WHAT TO PRODUCE
Look through the records below for the line with "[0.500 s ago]" and the line with "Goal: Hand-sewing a", then return those lines and all lines between, exactly.

BEGIN SOURCE INFORMATION

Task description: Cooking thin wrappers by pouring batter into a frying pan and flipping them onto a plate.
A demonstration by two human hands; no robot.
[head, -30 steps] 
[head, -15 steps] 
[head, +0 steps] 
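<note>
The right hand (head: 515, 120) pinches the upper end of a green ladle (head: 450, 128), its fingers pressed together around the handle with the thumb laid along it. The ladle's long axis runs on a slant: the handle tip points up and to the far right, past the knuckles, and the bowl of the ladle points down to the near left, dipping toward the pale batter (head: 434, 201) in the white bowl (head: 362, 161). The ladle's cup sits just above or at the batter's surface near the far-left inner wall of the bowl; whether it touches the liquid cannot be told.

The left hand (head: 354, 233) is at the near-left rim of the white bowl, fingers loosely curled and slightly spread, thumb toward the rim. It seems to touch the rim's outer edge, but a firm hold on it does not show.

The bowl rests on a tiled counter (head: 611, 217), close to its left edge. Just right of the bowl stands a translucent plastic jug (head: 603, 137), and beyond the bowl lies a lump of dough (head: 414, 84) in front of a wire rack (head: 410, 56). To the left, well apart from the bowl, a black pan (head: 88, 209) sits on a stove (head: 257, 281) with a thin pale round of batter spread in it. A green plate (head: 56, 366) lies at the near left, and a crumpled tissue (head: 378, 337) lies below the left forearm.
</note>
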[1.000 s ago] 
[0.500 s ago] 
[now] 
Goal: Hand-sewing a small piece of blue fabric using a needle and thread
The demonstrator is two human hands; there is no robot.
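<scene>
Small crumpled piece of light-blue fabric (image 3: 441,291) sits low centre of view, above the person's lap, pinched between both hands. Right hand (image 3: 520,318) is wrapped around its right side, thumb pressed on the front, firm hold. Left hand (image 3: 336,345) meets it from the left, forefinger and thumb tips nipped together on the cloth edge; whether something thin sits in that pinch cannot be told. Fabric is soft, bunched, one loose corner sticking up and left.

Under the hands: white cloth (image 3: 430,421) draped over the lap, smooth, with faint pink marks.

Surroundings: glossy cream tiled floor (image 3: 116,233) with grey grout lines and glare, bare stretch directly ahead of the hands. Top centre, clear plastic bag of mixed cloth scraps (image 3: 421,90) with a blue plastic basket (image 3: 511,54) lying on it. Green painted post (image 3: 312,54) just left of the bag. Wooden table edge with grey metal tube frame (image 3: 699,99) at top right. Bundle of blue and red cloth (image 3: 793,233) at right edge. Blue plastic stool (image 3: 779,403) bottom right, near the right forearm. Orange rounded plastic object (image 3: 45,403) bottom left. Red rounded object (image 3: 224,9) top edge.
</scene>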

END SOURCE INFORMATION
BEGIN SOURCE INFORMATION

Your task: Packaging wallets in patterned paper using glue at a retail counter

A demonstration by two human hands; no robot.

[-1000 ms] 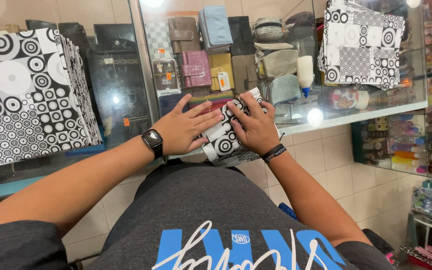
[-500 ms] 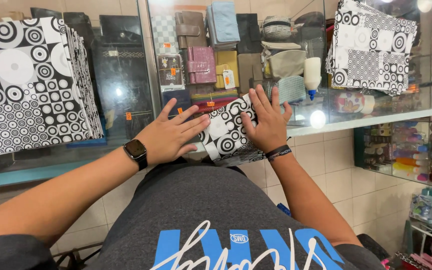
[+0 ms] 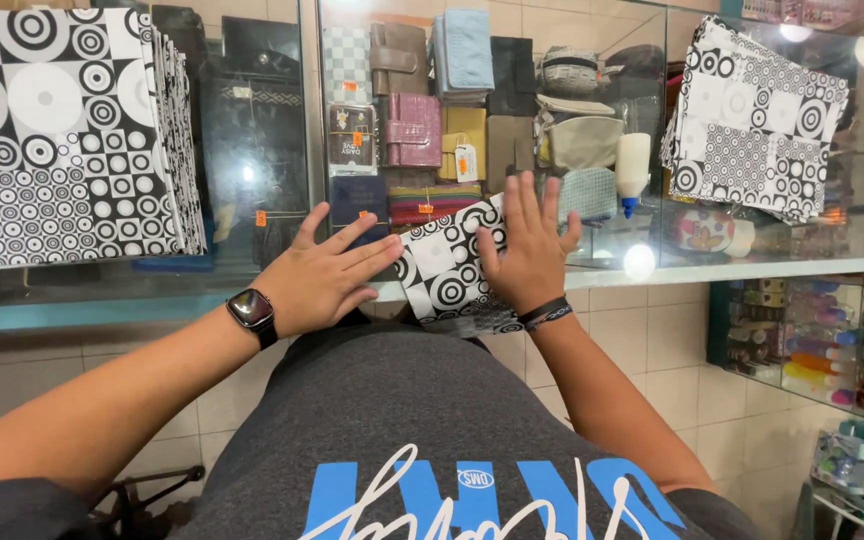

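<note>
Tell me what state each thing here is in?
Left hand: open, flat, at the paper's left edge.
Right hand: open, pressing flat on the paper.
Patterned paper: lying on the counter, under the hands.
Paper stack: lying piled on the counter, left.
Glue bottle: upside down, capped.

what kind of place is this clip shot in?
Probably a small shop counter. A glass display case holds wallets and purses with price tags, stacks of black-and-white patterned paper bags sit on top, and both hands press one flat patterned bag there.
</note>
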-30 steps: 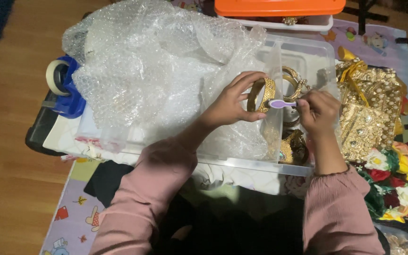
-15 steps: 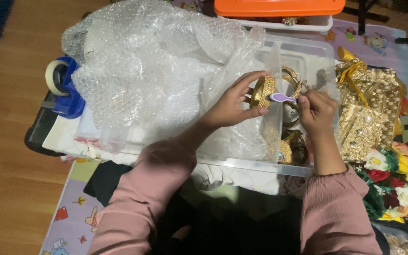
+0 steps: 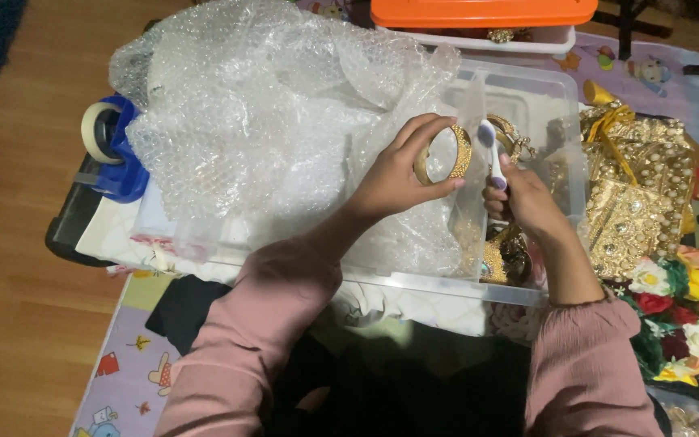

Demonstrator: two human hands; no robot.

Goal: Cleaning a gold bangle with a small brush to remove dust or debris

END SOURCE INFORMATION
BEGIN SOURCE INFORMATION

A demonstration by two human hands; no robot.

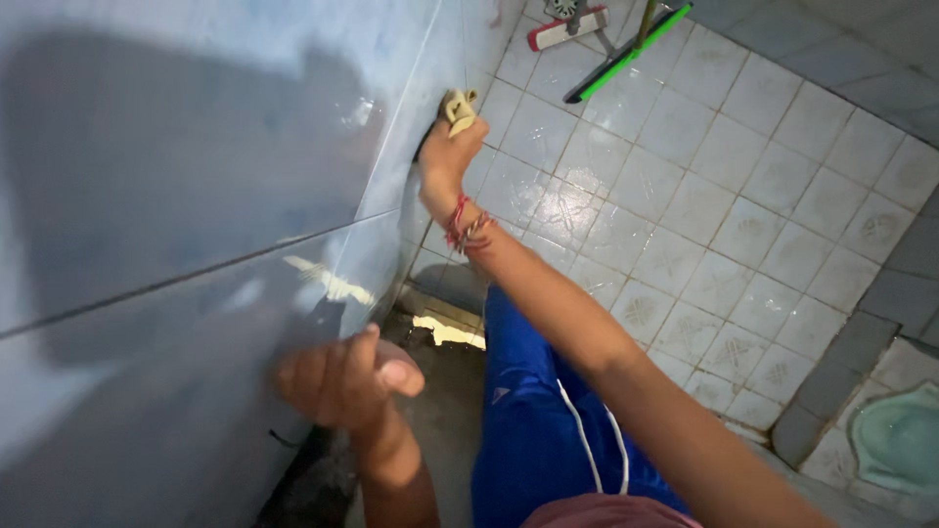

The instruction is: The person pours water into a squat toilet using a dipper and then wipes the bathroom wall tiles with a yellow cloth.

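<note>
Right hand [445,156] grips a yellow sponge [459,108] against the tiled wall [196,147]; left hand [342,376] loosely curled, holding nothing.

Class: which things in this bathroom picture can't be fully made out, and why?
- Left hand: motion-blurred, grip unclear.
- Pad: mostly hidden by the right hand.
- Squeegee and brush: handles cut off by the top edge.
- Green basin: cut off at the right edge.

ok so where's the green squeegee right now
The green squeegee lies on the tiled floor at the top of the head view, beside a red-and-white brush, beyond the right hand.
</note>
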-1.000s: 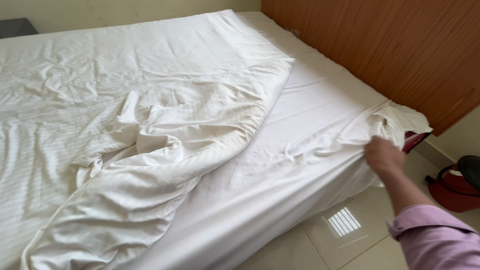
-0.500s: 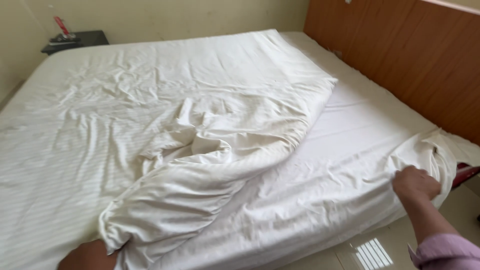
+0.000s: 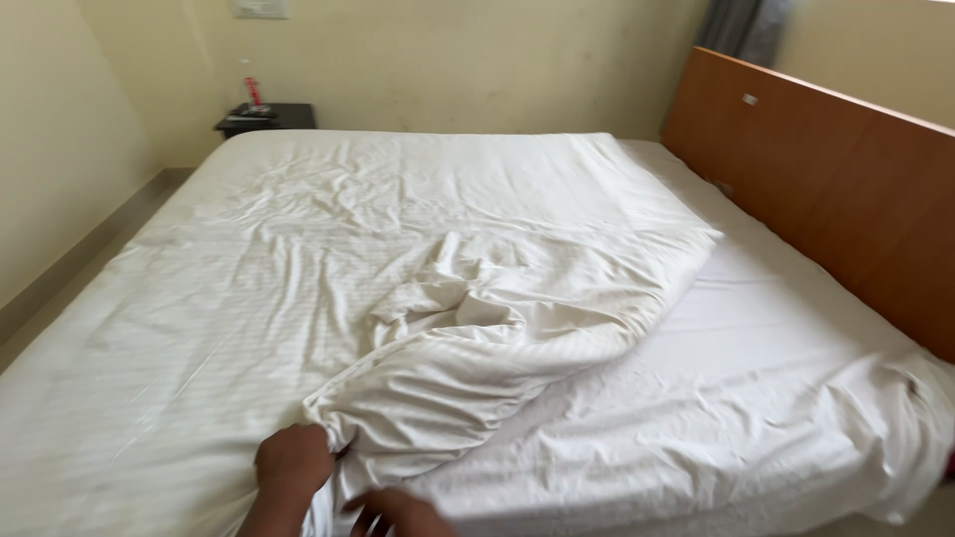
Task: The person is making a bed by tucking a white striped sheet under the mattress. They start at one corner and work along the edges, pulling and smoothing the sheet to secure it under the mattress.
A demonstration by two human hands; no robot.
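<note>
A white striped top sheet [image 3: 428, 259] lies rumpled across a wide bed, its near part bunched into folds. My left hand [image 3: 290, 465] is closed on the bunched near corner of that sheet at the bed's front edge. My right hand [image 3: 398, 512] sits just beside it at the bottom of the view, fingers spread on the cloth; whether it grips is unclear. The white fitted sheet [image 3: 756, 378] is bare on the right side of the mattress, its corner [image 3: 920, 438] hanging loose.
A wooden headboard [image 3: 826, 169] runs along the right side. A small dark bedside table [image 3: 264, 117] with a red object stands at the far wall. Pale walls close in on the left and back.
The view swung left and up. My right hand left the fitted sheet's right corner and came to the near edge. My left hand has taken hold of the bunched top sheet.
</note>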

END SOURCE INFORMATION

RESULT
[0.500 s ago] 
[now] 
Goal: Hand-sewing a small piece of blue fabric using a needle and thread

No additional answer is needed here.